How to understand the Nash equilibrium

I was reading some course notes, and I don't quite understand the mathematical definition of Nash equilibrium enter image description here

How should I interpret the mathematical definition? Also, why is (D,D) the unique Nash equilibrium for the prisoner's dilemma even if (C,C) is a better choice for both prisoners???


First, the notation. A game consists of a set of agents or players, denoted by $A_{\rm gt}$, their strategies, $\Sigma$, and the associated payoff functions, $(g_{A})_{A\in A_{\rm gt}}$.

So for the prisoners dilemma the set of players is Player 1 and Player 2. Each have 2 strategies C and D. The payoff function for each player takes the strategy of both players and allocates a payoff. For example if player 1 plays C and player 2 plays D then the payoff for player 1 is $-10$, or $g_{\rm Player 1}(C,D) = -10$, similarly, the payoff for player 2 is $0$, or $g_{\rm Player 2}(C,D) = 0$.

Now Nash Equilibrium is a set containing strategies for each player, denoted $\mathbf{b}$ like our (C,D) that was passed to the payoff functions in our above example, in which no SINGLE player can do better by switching their strategy.
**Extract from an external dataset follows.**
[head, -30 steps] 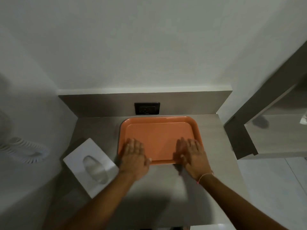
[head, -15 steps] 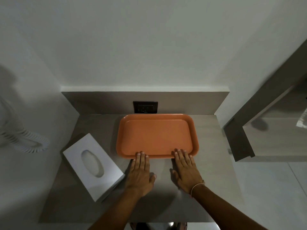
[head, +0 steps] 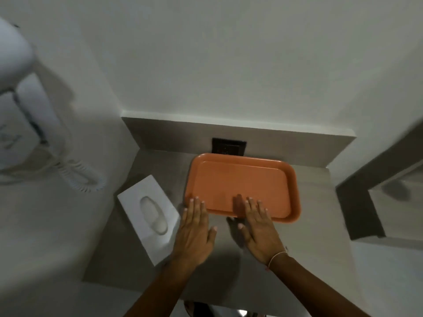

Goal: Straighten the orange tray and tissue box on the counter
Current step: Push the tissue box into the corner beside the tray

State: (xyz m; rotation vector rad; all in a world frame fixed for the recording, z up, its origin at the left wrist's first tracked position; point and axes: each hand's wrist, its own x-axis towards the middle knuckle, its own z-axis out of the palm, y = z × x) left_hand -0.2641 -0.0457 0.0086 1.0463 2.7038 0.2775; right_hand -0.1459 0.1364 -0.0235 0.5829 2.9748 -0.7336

Lets consider the prisoners dilemma again. If player 1 picks $C$ then player 2 will pick $D$ as that gives the better payoff of $0$ over $-3$. Now if player 1 picks $D$ player 2 will again pick $D$ as they get $-5$ over the $-10$ they would get for picking $C$. Thus Player 2 will always pick $D$ as, no matter what player 1 does, the strategy of $D$ will give a higher payoff.

The same goes for player 1. If player 2 plays $C$, player 1 gets a better outcome by picking $D$, if player 2 plays $D$ then player 1 will again be better off by playing $D$. Thus Player 1 will also always play $D$.
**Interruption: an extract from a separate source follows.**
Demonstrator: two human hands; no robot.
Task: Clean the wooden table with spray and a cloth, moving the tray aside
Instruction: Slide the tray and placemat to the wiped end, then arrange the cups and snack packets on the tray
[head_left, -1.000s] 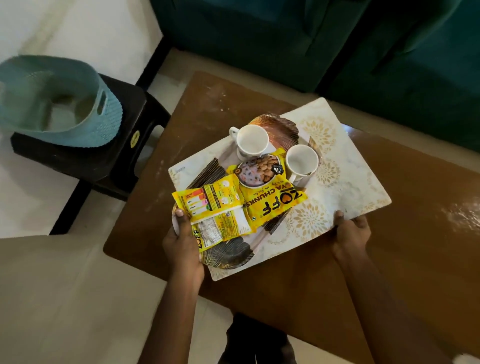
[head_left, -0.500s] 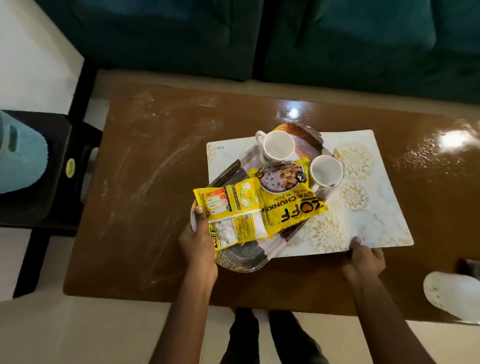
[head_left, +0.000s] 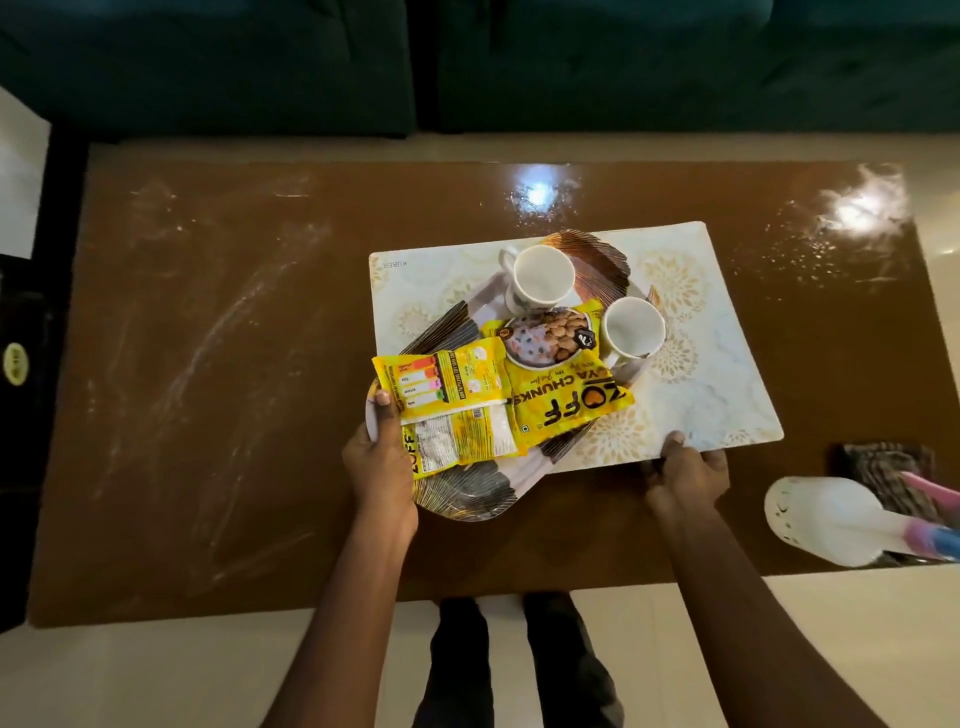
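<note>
**A:** Tray (head_left: 470, 496) and placemat (head_left: 727, 374) are both in hand and sit right of the middle of the wooden table (head_left: 208, 415). How far along would you say?

**B:** Early. Left of the left hand (head_left: 379, 462) the wood shows pale streaks and smears, so I judge no wiping is done there. The tray has yet to go aside.

**A:** And the hands?

**B:** Set apart. The left one is clamped on the tray's near-left rim, thumb pressing a yellow snack packet (head_left: 447, 410). Between the hands lie a second packet (head_left: 561, 384) and, farther off, two white cups (head_left: 543, 275). The right hand (head_left: 685, 473) pinches the placemat's near edge.

**A:** Spray and cloth?

**B:** Right of the right hand, near the table's front corner: a white spray bottle (head_left: 831, 519) with a dark folded cloth (head_left: 883, 467) just behind it.

**A:** Room to move?

**B:** Plenty of bare wood leftward. Rightward the mat's corner is near the bottle, so a slide that way risks knocking it. Beyond the far edge sits a dark green sofa (head_left: 467, 62), close by. The loose packets and upright cups could shift if the load tilts.
</note>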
In fact we say that both players have a dominant strategy of $D$ as that is the best strategy to play INDEPENDENT of what the other player picks.

So the game will result in the outcome $(D,D)$ which is also the Nash equilibria. Now of course if both players were to pick $C$ then they would get a better outcome for them both. However $(D,D)$ is the Nash equilibria as if a SINGLE player changes their strategy to $C$ they would get a lower payoff. I.e. if player two switches to $C$ when player 1 is playing $D$ they would be worse of, and similarly for player 1. So $(D,D)$ is a set of strategies where no single player can do better by changing their strategy.

Another way of thinking about this is, if they are playing $(C,C)$ then player 1 has an incentive to switch their strategy to $D$ as they will move from $-3$ payoff to $0$ payoff. And the same goes for player 2. Hence they would end back up on $(D,D)$. That is why it is the Nash equilibria, any strategy switch away from that point by a single player would result in a worse outcome for that player.

Finally, the remaining math is essentially saying that. The statement says:

We say $\mathbf{b}$ is a Nash equilibrium iff $\forall A\in A_{\rm gt} \forall d_A\in \Sigma $ s.t. (it shouldn't be "s.t." or "such that", it should be "we have") $g_A(\mathbf{b}_{-A},d_A) \leq g_A(\mathbf{b})$

Notation:

  • $\mathbf{b}$ = the nash equilibrium strategy profile/set
  • iff = if and only iff (its a math way of saying these two things are identical or equivalent)
  • $\forall A\in A_{\rm gt}$ = for any/for all player in the set of players, which we will denote by $A$
  • $\forall d_A\in \Sigma$ = for any/for all alternative strategies of (or deviations by) player $A$
  • $\mathbf{b}_{-A}$ = the nash equilibrium strategy profile/set but not including the strategy of player $A$
  • $g_A(\mathbf{b}_{-A},d_A) \leq g_A(\mathbf{b})$ = the payoff player A gets by switching their strategy, or deviating, is less than or equal to that of the equilibrium

So this math says a set of strategies $\mathbf{b}$ is a nash equilibria if all players get less or the same payoff when they are the only one to deviate from $\mathbf{b}$. I.e. if player 2 switches to $C$ when they are playing $(D,D)$ they get a lower payoff.